The claim concerns an allegation that the Complainants, having booked a function in a Kildare Pub/restaurant, had their booking cancelled on the discriminatory grounds that they were members of the Travelling Community.
1: Summary of Complainant’s Case:
The Complainants contacted the Respondent via Facebook on the 20th October 2016 requesting a function room booking for the 26th May 2017. Various correspondences/E mails followed, without incident, in relation to the booking. The requested Deposit was paid. On the 20th November, by e-mail the Respondent asked for a telephone number for their booking system which the Complainants supplied on the 24th November. On the 10th December, the Respondent telephoned the number supplied and had a brief conversation with the Complainants. The Complainants alleged that the Male Complainant had a pronounced traveller accent and it would have been obvious that he was a Traveller. On the 13th December 2016, the Complainants received an email from the Respondent returning their deposit and cancelling their booking. It was their contention that the cancellation was because of the phone call of the 10th December. The Respondent became aware from that phone call that the Complainants were Travellers and thus cancelled their booking for discriminatory reasons.

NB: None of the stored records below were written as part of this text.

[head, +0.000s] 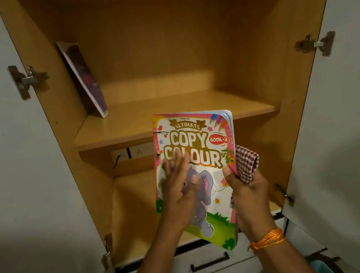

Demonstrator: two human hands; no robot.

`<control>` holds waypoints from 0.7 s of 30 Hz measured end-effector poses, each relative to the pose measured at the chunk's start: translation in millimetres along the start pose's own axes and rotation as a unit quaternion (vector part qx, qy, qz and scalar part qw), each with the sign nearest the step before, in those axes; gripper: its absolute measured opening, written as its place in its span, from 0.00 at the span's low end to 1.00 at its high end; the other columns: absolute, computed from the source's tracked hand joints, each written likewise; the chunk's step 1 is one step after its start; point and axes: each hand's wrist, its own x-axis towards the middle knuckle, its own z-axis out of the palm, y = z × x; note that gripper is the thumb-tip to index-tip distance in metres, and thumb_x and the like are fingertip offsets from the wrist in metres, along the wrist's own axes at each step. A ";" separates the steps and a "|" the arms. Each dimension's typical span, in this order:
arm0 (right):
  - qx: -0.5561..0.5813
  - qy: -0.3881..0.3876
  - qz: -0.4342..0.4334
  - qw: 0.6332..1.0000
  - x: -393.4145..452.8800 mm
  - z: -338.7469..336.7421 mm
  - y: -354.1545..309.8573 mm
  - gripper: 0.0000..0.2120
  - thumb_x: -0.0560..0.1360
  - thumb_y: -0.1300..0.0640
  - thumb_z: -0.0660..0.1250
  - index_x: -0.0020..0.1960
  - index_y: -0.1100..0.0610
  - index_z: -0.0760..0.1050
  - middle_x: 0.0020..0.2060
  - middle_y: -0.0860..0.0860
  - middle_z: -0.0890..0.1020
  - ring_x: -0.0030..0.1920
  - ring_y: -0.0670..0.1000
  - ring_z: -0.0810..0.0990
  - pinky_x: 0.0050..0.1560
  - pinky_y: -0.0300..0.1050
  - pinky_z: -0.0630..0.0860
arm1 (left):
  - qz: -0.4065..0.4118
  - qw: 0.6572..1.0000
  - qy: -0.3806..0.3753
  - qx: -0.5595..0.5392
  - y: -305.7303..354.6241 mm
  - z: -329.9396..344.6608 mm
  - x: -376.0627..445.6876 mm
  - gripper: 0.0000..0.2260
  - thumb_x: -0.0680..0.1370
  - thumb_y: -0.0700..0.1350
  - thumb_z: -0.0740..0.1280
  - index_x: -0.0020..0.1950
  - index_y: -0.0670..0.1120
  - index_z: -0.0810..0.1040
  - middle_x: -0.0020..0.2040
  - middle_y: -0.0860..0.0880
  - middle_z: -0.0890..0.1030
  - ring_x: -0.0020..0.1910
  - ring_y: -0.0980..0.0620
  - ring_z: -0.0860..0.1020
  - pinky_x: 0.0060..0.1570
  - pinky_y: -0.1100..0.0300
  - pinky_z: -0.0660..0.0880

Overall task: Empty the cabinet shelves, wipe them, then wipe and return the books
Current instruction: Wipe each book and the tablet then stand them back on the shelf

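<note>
Left hand (pixel 180 184) flat on colouring book (pixel 204 156); right hand (pixel 247 190) pinches its edge.

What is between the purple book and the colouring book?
Only bare shelf, in the head view. The purple book leans at its left end; the colouring book is held in front.

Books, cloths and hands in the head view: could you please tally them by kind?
Books: 2, the colouring book and the purple book leaning on the shelf
Cloths: 1, the checked cloth
Hands: 2, left hand, right hand
Total: 5
</note>
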 end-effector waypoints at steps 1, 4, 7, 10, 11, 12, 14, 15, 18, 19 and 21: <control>-0.004 0.002 0.002 1.000 9.5 2.4 -1.2 0.11 0.73 0.59 0.71 0.54 0.51 0.83 0.53 0.54 0.86 0.56 0.59 0.84 0.57 0.65 0.80 | 0.017 1.000 0.019 0.015 -4.5 -12.8 14.1 0.24 0.79 0.65 0.58 0.75 0.73 0.56 0.79 0.70 0.49 0.80 0.63 0.42 0.80 0.42 0.49; -0.013 0.008 -0.003 1.000 35.2 7.0 -7.8 0.10 0.71 0.60 0.73 0.52 0.52 0.83 0.50 0.54 0.87 0.52 0.60 0.85 0.52 0.61 0.81 | 0.032 0.998 0.048 0.007 -12.3 -49.3 46.3 0.31 0.81 0.50 0.68 0.76 0.72 0.57 0.81 0.67 0.53 0.80 0.62 0.53 0.77 0.49 0.62; 0.011 -0.005 0.006 1.000 62.7 14.3 -14.9 0.10 0.72 0.64 0.72 0.53 0.57 0.81 0.49 0.55 0.87 0.50 0.58 0.86 0.49 0.57 0.82 | -0.014 0.996 0.025 -0.090 -9.6 -78.9 73.9 0.39 0.79 0.36 0.70 0.77 0.68 0.57 0.76 0.65 0.66 0.76 0.58 0.67 0.70 0.48 0.73; 0.038 -0.017 0.018 0.999 89.6 24.1 -17.7 0.17 0.71 0.64 0.73 0.59 0.62 0.79 0.54 0.60 0.85 0.56 0.64 0.84 0.59 0.68 0.78 | -0.038 0.985 0.020 -0.166 -6.5 -103.2 99.4 0.44 0.76 0.31 0.70 0.80 0.62 0.52 0.75 0.63 0.67 0.65 0.55 0.79 0.59 0.44 0.80; 0.048 -0.020 0.024 0.998 101.0 29.7 -17.7 0.18 0.71 0.65 0.73 0.60 0.63 0.79 0.55 0.61 0.85 0.56 0.64 0.83 0.60 0.68 0.77 | -0.044 0.984 0.024 -0.171 -7.0 -111.8 108.4 0.46 0.76 0.31 0.71 0.81 0.60 0.50 0.77 0.60 0.65 0.61 0.54 0.82 0.54 0.44 0.82; 0.057 -0.024 0.035 0.997 109.8 32.6 -18.1 0.18 0.71 0.65 0.73 0.61 0.63 0.78 0.56 0.61 0.84 0.56 0.64 0.83 0.59 0.67 0.77 | -0.056 0.983 0.028 -0.175 -8.2 -117.6 114.0 0.46 0.75 0.32 0.72 0.82 0.60 0.49 0.76 0.58 0.67 0.58 0.53 0.83 0.49 0.46 0.84; 0.067 -0.039 0.048 0.996 127.7 42.1 -22.3 0.17 0.71 0.66 0.72 0.59 0.63 0.79 0.54 0.60 0.85 0.55 0.63 0.84 0.54 0.62 0.81 | -0.089 0.977 0.013 -0.193 -7.2 -128.4 124.2 0.41 0.77 0.34 0.71 0.81 0.58 0.55 0.69 0.54 0.76 0.54 0.52 0.85 0.43 0.52 0.84; 0.062 -0.040 0.049 0.996 135.4 47.4 -24.6 0.15 0.71 0.66 0.72 0.57 0.62 0.80 0.51 0.58 0.86 0.52 0.60 0.85 0.48 0.57 0.82 | -0.101 0.976 -0.005 -0.194 -6.9 -133.4 127.9 0.33 0.78 0.36 0.70 0.78 0.56 0.62 0.64 0.52 0.81 0.53 0.50 0.85 0.42 0.52 0.83; 0.044 -0.041 0.045 0.997 158.2 65.4 -27.2 0.18 0.67 0.66 0.74 0.57 0.63 0.80 0.48 0.56 0.87 0.48 0.57 0.86 0.43 0.51 0.83 | -0.093 0.978 -0.063 -0.176 -5.9 -146.6 139.0 0.17 0.80 0.36 0.68 0.65 0.51 0.75 0.53 0.49 0.86 0.51 0.46 0.85 0.40 0.53 0.81; 0.037 -0.043 0.042 0.997 163.5 71.1 -28.7 0.20 0.65 0.65 0.75 0.57 0.63 0.80 0.47 0.56 0.86 0.49 0.58 0.86 0.44 0.51 0.83 | -0.084 0.979 -0.065 -0.173 -4.9 -149.9 142.3 0.15 0.80 0.35 0.67 0.63 0.51 0.76 0.52 0.49 0.87 0.50 0.47 0.85 0.37 0.55 0.81; 0.010 -0.051 0.024 0.998 176.6 83.3 -30.1 0.16 0.66 0.65 0.75 0.53 0.61 0.80 0.45 0.55 0.86 0.47 0.57 0.85 0.45 0.51 0.82 | -0.069 0.982 -0.050 -0.169 -3.1 -156.0 152.2 0.15 0.80 0.34 0.67 0.62 0.50 0.76 0.52 0.48 0.87 0.50 0.47 0.85 0.41 0.52 0.83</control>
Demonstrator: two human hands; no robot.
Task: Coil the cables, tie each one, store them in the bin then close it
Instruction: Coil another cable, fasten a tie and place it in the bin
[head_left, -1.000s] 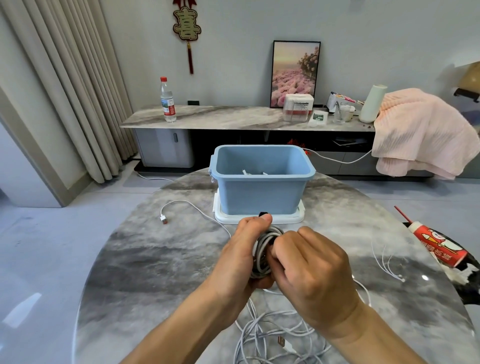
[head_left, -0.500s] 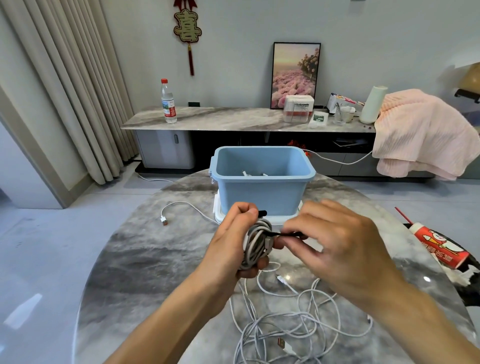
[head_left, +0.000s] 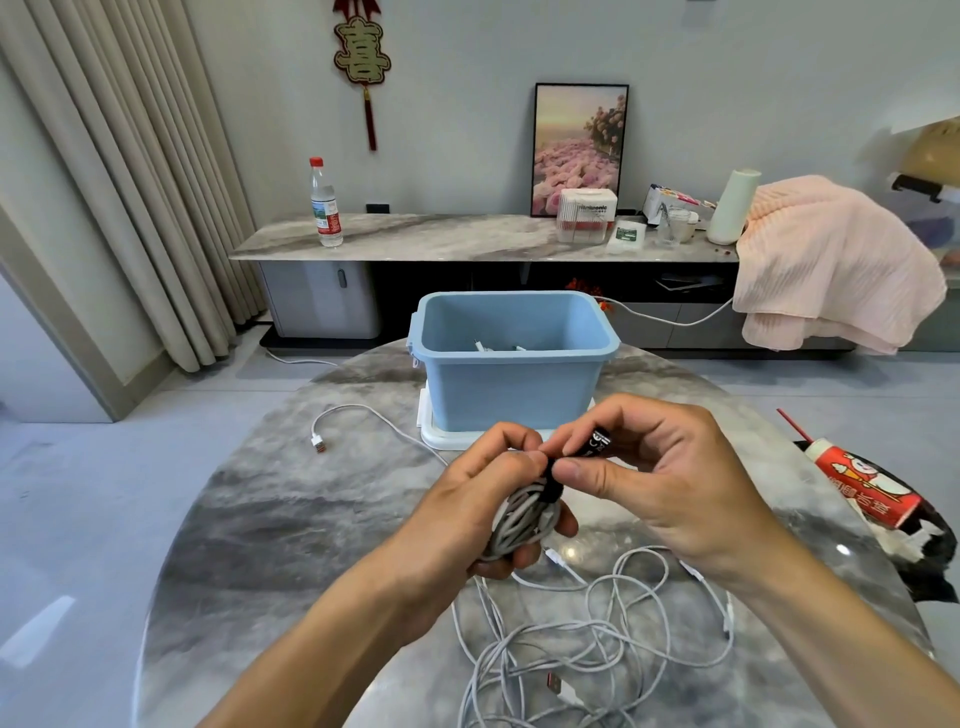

2: Summary of Respondent’s Case:
Regarding the date in question (the 26th May 2017) the Respondent had received two inquiries/ potential bookings. It was necessary to choose one and following normal procedures he had established that the Complainants had not supplied a telephone contact number in good time. This was a requirement of the Booking system. Accordingly, he had to choose the alternative booking and disappoint the Complainants. There was never any suggestion that the disappointment of the Complainants regarding the booking had anything to do with their membership of the Travelling Community. In fact, the Respondent premises regularly hosted events involving the Travelling Community and evidence was given to this effect.
In simple the Complainant had not adhered properly to the Respondents Booking Policy and when faced with a choice between the competing claims for the day in question he had to disappoint them. It was a normal commercial decision albeit disappointing to the Complainants.
3: Findings and Conclusions:
3:1 The Law and the Burden of Proof
It is settled Law that Section 85 (A) of the Employment Equality Act which is mirrored by Section 38(a) of the Equal Status Acts 2002-2015 has to be referenced. I rely on the analysis in Bolger, Bruton, Kimber; Employment Equality Law 1st Ed. 2012 at 2-214 to 2-222.
Burden of proof
The cited Authorities argue at 2.214 P106 that Section 85A of the Employment Equality Acts imports the burden of proof requirement to be established by both the Complainant and the Respondent. The section shifts the burden of proof to the Respondent where facts are established by a Complainant “from which it may be presumed that there has been discrimination in relation to him or her”. It stems from the former Burden of Proof Directive (which effectively codified the case law of the Court of Justice) which is now consolidated into the new Equality Directives.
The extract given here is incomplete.